Problem to work on
The material below holds the lines to copy: from the one with "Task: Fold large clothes" up to and including the one with "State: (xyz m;". Copy them exactly and skip the pictures.

------ Exercise data ------

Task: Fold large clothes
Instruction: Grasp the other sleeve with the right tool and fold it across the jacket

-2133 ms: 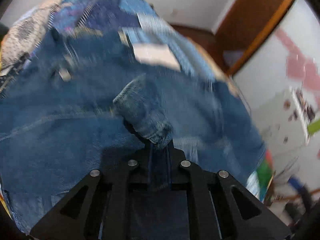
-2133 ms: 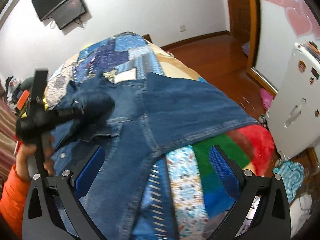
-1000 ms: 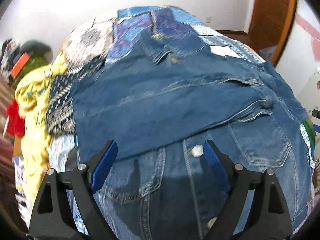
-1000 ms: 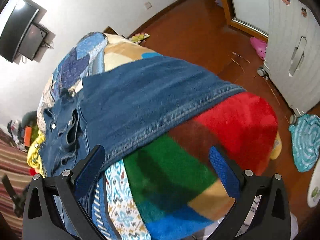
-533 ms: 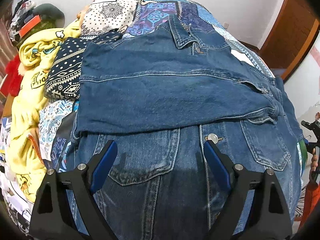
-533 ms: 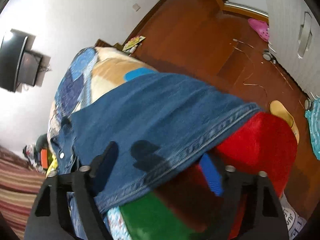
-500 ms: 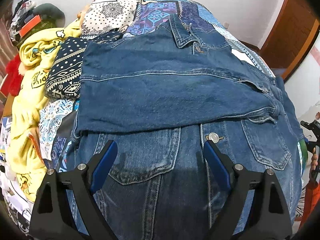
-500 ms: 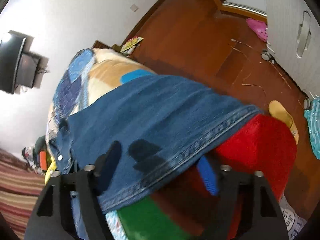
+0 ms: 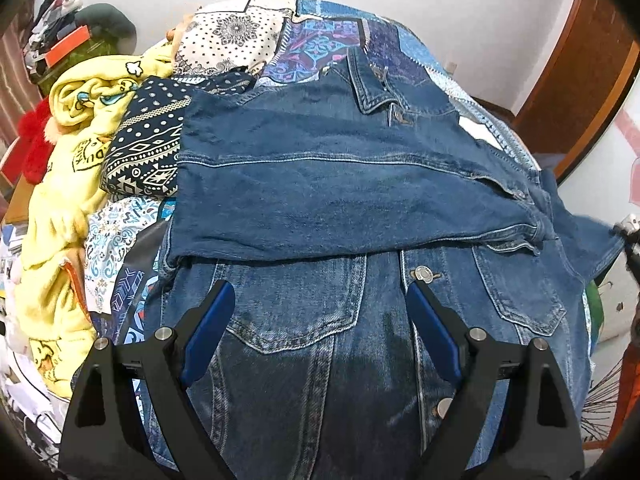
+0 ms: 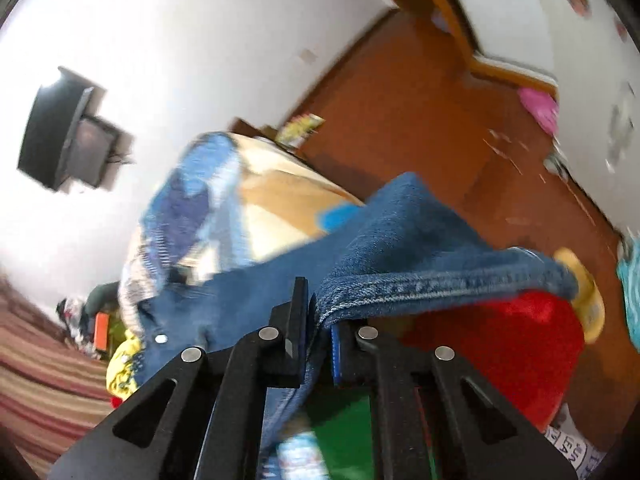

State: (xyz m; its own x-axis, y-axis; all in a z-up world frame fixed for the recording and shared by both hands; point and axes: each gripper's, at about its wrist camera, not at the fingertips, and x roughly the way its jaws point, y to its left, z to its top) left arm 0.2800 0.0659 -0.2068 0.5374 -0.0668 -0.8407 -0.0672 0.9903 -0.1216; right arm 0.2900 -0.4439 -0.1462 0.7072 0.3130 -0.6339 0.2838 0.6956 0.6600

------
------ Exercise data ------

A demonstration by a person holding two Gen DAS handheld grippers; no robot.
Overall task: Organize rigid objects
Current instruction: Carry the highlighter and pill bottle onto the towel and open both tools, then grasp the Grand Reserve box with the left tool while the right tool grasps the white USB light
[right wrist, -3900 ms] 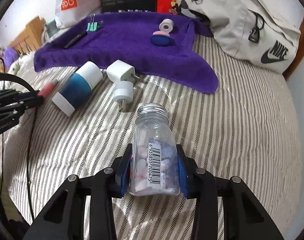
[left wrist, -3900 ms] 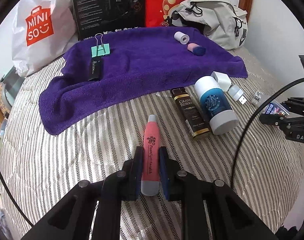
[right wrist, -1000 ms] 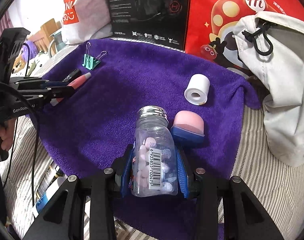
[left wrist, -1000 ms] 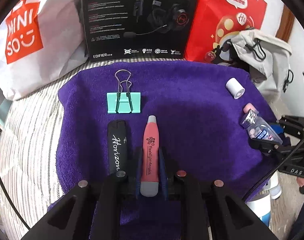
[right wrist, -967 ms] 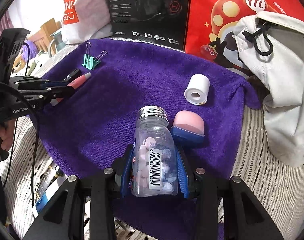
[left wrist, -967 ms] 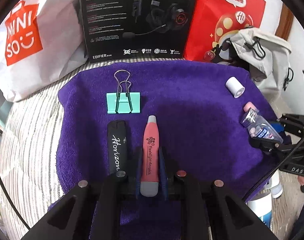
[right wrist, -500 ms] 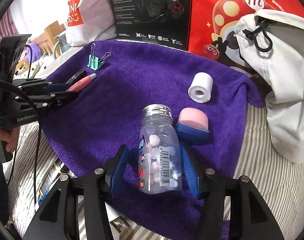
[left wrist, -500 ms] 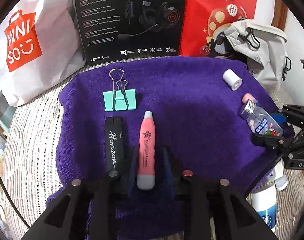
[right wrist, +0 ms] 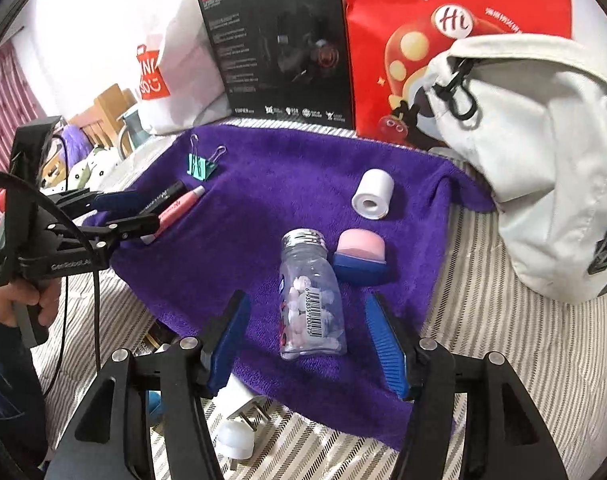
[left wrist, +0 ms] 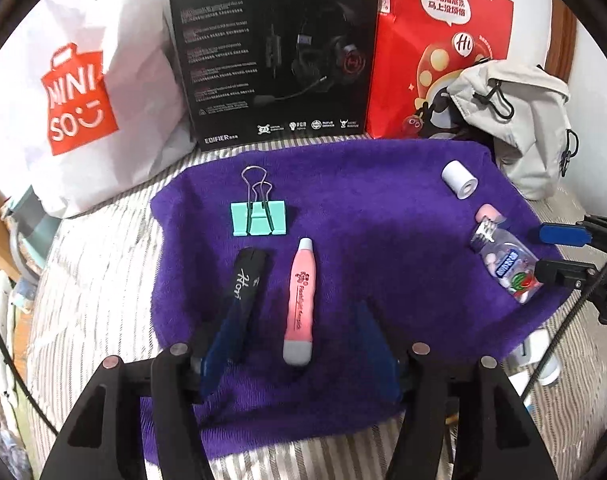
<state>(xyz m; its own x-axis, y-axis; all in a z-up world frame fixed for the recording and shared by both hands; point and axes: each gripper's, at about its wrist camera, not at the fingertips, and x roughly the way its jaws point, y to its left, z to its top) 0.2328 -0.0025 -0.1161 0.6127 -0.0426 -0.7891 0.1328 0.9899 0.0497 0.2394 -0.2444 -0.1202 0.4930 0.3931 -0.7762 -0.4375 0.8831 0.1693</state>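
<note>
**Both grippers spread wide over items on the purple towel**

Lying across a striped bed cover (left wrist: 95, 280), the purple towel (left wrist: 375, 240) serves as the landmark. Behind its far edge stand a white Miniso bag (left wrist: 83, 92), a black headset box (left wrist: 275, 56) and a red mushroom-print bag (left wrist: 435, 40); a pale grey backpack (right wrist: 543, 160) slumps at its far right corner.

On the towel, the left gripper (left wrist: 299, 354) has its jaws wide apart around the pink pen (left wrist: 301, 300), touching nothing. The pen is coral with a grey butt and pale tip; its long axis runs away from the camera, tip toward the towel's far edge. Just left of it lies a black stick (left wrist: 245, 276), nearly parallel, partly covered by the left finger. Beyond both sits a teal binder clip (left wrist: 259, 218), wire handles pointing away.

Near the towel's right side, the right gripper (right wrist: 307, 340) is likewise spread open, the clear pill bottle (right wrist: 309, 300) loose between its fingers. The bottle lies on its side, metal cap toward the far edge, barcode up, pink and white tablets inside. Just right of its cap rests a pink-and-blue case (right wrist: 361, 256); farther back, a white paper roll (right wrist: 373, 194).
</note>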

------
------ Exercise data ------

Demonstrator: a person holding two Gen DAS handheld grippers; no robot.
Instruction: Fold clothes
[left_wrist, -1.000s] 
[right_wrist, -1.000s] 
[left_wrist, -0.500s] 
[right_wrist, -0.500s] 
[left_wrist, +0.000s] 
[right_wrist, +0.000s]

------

Response area
Task: Fold large clothes
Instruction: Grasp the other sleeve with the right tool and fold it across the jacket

-2133 ms: 
-2133 ms: 
-1000 ms: 
-1000 ms: 
-533 ms: 
-533 ms: 
-500 ms: 
-500 ms: 
+0 ms: 
+0 ms: 

State: (xyz m; its own x-axis, y-axis; all in a z-up world frame fixed for the recording and shared by both hands; point and axes: each gripper's, at about its wrist camera, not at the fingertips, and x roughly the way its jaws point, y to its left, z to its top) left arm 0.2800 0.0659 -0.2068 0.5374 -0.0668 -0.8407 -0.0672 0.9903 -0.1216; right arm 0.2900 -0.4439 -0.1462 0.7072 0.3130 -0.6339 0.2838 0.6956 0.6600

There's no more to this exercise.